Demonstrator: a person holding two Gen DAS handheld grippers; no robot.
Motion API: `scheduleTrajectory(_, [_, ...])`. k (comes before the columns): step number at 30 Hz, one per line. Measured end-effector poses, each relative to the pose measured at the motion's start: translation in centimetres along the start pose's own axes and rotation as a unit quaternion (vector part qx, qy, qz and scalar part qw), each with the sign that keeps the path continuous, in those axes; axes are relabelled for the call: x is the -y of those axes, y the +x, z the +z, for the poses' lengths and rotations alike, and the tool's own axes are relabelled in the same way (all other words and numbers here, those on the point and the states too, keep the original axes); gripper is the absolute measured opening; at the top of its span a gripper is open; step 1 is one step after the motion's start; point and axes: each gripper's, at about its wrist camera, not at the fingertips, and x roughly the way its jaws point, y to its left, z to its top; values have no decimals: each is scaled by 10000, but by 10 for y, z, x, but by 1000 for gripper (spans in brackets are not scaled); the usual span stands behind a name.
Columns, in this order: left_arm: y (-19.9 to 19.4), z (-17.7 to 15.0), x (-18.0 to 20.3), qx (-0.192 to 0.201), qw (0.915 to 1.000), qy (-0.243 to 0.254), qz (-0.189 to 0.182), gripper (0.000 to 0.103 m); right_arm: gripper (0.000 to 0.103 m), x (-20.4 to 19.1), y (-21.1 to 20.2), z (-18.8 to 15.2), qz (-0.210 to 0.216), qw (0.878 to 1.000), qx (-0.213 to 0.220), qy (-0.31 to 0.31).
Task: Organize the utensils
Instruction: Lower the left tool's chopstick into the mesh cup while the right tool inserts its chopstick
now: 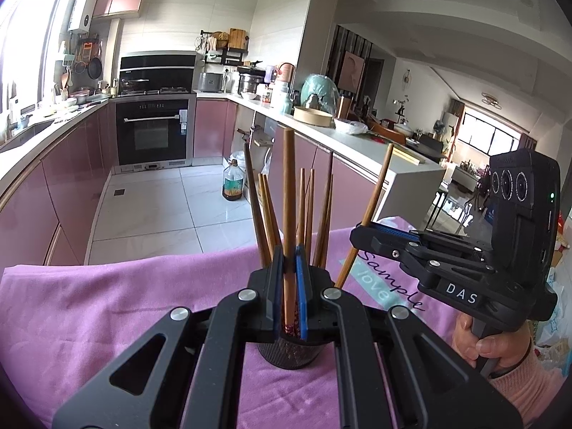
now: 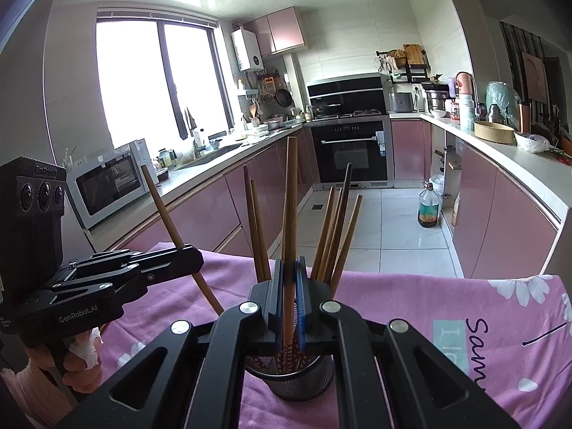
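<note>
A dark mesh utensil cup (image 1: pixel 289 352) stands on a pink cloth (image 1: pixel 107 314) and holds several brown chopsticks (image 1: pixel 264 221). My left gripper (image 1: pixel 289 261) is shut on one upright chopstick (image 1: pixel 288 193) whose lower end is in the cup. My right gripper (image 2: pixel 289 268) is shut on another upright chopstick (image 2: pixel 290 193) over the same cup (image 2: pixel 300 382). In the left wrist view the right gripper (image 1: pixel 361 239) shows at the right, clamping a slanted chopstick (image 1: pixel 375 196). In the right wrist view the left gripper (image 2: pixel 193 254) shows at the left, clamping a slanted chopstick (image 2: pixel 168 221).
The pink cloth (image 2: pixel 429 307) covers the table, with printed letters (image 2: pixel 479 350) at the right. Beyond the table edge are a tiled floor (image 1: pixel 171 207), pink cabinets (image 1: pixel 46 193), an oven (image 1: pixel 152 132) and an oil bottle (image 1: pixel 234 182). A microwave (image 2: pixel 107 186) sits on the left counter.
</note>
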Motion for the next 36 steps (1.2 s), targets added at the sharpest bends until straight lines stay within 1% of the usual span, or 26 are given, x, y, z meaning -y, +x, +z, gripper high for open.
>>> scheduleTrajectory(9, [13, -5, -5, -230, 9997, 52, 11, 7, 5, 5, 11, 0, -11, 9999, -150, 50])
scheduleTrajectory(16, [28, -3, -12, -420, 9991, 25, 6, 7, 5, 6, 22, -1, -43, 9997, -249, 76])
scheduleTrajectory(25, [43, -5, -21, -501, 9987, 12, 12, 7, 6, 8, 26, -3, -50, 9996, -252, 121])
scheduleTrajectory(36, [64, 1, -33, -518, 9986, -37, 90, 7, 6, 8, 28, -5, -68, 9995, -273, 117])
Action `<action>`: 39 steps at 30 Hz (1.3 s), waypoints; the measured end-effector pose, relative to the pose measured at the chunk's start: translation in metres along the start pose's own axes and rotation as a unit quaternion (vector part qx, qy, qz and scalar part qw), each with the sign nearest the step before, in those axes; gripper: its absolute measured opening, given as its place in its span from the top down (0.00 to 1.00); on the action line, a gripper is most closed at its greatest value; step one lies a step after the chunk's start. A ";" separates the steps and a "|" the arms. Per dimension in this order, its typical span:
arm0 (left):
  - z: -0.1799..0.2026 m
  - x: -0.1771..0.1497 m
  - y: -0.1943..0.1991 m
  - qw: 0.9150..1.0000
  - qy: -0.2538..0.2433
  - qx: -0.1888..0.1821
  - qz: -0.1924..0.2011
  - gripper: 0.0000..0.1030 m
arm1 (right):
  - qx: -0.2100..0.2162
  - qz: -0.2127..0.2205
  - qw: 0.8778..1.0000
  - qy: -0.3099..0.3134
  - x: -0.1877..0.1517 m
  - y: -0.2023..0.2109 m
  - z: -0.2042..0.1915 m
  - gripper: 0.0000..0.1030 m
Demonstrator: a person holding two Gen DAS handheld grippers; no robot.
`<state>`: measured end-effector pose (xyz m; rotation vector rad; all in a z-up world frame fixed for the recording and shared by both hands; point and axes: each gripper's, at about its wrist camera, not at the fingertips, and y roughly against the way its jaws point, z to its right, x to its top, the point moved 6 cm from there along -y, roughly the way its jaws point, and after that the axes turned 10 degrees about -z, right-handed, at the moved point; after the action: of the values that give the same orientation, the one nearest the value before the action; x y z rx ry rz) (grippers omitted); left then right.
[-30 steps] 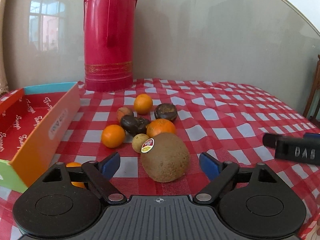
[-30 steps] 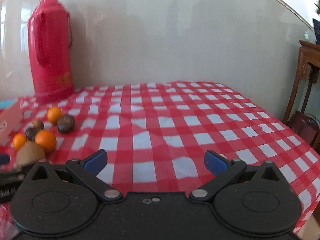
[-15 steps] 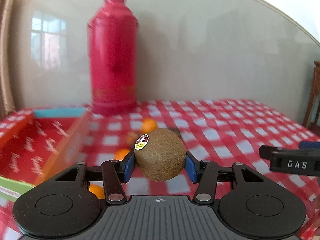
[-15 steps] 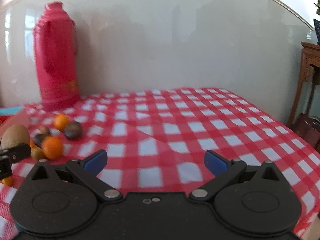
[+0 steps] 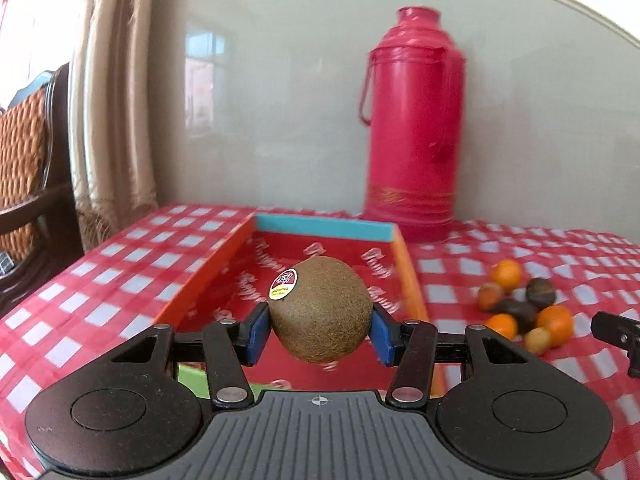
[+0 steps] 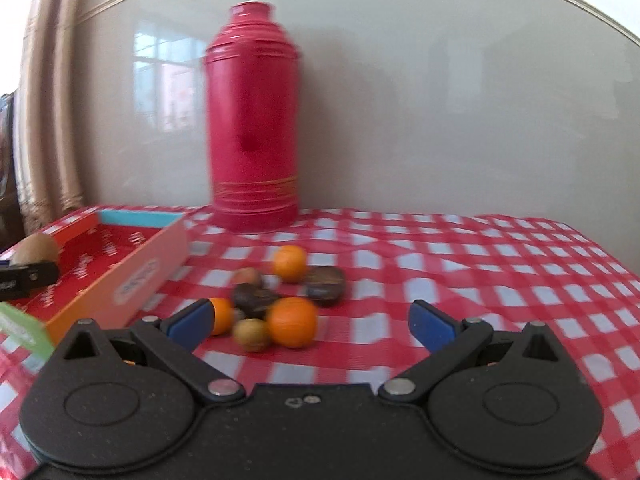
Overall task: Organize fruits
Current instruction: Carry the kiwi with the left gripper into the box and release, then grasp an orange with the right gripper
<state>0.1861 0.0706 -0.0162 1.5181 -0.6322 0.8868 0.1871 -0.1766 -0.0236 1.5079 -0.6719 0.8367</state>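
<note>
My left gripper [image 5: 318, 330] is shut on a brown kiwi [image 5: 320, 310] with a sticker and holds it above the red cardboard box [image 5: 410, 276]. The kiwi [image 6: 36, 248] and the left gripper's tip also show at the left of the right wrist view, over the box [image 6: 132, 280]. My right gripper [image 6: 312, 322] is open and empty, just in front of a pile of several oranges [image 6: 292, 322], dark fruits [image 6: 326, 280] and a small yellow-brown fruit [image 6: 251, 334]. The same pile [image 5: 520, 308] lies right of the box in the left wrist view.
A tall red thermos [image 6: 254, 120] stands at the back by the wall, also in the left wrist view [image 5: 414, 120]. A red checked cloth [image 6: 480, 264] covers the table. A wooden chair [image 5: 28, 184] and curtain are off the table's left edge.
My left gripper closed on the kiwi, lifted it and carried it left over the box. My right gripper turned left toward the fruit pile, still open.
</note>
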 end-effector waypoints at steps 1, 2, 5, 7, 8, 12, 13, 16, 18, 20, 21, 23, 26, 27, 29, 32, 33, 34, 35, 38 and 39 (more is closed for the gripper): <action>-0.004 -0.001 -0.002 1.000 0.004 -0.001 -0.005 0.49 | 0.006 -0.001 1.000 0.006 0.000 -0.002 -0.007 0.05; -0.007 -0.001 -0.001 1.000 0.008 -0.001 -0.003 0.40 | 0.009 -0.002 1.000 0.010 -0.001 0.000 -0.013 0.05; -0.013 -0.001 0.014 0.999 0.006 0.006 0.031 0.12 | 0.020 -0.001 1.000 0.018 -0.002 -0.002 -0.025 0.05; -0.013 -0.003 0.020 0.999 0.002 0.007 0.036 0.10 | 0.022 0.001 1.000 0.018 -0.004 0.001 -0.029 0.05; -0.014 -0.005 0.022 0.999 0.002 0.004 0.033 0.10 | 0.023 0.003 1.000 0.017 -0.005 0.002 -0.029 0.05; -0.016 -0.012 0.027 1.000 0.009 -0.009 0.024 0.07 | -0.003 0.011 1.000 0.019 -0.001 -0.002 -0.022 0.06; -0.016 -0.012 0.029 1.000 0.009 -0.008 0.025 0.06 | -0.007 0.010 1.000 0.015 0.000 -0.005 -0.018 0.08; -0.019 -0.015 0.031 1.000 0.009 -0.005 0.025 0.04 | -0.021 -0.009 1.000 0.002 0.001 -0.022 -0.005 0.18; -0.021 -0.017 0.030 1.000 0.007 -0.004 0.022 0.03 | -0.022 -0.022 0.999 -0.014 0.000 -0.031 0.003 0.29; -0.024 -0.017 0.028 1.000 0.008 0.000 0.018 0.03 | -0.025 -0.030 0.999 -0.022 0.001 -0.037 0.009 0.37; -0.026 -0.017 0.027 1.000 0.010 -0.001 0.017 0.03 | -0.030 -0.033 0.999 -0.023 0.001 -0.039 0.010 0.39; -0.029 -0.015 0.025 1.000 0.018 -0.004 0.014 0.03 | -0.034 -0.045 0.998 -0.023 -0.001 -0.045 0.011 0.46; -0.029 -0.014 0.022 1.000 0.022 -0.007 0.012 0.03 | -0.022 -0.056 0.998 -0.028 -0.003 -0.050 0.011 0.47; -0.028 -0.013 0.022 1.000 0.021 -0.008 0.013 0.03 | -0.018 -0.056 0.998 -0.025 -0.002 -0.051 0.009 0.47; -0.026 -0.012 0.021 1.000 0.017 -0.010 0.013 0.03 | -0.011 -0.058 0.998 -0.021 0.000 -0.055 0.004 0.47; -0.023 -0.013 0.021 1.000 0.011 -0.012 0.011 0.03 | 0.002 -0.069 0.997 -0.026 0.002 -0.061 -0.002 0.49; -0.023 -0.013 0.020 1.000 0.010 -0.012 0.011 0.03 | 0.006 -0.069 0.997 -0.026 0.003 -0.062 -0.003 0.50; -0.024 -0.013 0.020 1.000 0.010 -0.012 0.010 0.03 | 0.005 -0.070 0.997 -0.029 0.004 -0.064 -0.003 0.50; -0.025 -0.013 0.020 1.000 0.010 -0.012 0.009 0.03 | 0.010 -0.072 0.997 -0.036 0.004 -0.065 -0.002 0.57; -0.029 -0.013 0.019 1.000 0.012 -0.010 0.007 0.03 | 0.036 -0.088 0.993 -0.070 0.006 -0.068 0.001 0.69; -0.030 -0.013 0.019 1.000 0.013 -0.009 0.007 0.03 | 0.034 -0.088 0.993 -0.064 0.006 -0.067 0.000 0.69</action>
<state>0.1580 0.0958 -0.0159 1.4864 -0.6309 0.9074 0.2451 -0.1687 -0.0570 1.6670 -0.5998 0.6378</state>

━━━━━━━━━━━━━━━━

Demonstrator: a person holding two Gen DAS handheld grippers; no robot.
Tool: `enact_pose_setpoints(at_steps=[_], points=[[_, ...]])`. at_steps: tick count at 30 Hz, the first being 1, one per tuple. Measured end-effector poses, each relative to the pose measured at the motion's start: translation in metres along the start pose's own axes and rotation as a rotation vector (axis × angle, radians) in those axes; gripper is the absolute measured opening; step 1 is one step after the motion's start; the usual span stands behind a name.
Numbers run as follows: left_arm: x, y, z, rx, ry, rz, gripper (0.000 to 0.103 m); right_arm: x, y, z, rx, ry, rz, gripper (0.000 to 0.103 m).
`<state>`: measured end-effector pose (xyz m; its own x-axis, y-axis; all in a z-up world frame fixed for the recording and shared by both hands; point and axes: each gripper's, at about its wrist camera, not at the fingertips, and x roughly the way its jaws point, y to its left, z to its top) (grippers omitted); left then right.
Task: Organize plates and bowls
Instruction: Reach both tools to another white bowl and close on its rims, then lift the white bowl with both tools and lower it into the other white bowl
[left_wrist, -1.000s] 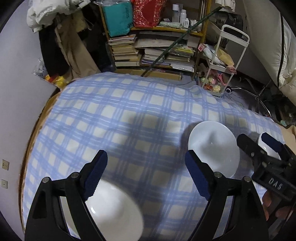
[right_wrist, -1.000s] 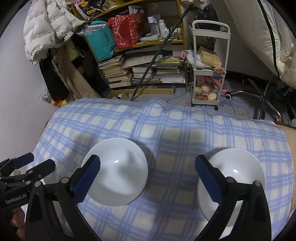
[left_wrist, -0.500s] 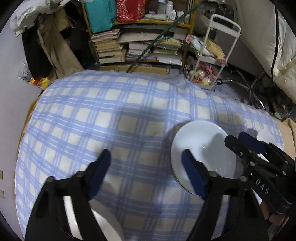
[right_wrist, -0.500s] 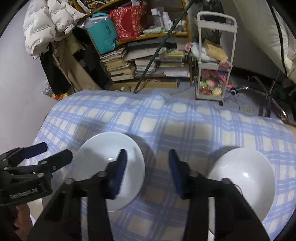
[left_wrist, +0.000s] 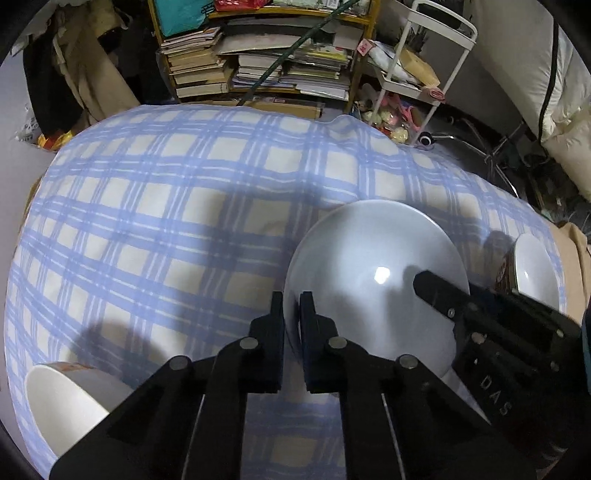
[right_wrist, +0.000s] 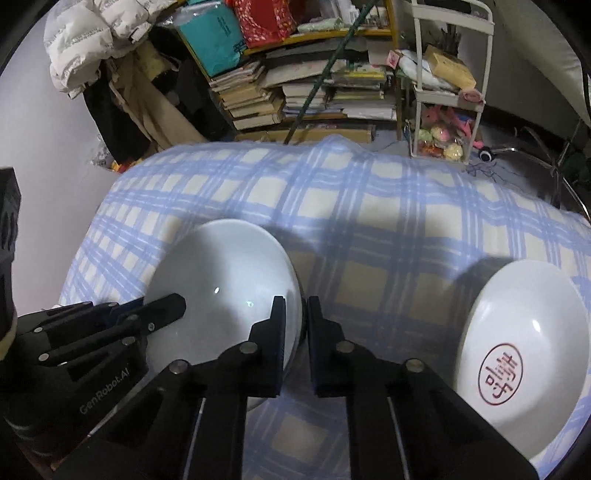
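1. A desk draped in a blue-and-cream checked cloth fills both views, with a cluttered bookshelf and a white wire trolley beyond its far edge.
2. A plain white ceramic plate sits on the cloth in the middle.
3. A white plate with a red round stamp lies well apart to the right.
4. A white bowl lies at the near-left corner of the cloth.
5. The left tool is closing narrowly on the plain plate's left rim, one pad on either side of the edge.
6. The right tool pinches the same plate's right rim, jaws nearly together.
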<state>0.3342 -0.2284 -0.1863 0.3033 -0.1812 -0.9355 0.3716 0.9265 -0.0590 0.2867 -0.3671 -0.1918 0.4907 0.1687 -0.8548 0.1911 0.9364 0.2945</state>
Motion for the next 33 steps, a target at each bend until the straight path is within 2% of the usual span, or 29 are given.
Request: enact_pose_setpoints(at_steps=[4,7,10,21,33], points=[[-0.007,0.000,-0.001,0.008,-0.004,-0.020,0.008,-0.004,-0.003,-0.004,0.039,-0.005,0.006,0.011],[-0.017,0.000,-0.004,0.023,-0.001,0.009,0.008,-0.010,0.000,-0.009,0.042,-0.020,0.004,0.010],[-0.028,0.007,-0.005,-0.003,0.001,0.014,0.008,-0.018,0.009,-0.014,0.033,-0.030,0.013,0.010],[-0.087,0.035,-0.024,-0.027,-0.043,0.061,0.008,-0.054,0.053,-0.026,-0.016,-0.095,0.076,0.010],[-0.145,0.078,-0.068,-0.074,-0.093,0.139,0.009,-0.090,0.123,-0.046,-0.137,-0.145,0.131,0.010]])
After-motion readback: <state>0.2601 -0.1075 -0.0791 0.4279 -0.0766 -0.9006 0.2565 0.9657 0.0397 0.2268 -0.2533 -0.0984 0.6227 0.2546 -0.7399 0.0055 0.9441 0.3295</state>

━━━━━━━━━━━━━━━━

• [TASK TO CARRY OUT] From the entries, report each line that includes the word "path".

• [THE ANSWER]
Motion API: `scheduleTrajectory(_, [_, ...])`. k (comes before the columns): step number at 30 Hz, one per line. Measured end-effector poses, each relative to the pose measured at the motion's start: translation in centimetres along the start pose's own axes and rotation as a unit quaternion (vector part qx, qy, qz and scalar part qw), each with the sign that keeps the path continuous, in those axes; axes are relabelled for the call: x is the -y of those axes, y the +x, z the +z, for the poses' lengths and rotations alike, and the tool's own axes are relabelled in the same way (all other words and numbers here, those on the point and the states too, keep the original axes); gripper is the absolute measured opening; at the top of its span a gripper is open; step 1 is one step after the motion's start; point and axes: each gripper's, at about its wrist camera, not at the fingertips, and x roughly the way its jaws point, y to its left, z to its top; values have no decimals: each is scaled by 10000, but by 10 for y, z, x, but by 1000 for gripper (spans in brackets are not scaled); the usual span stands behind a name.
Motion for the next 33 steps, a target at each bend until the straight path is within 2% of the usual span, or 29 are given.

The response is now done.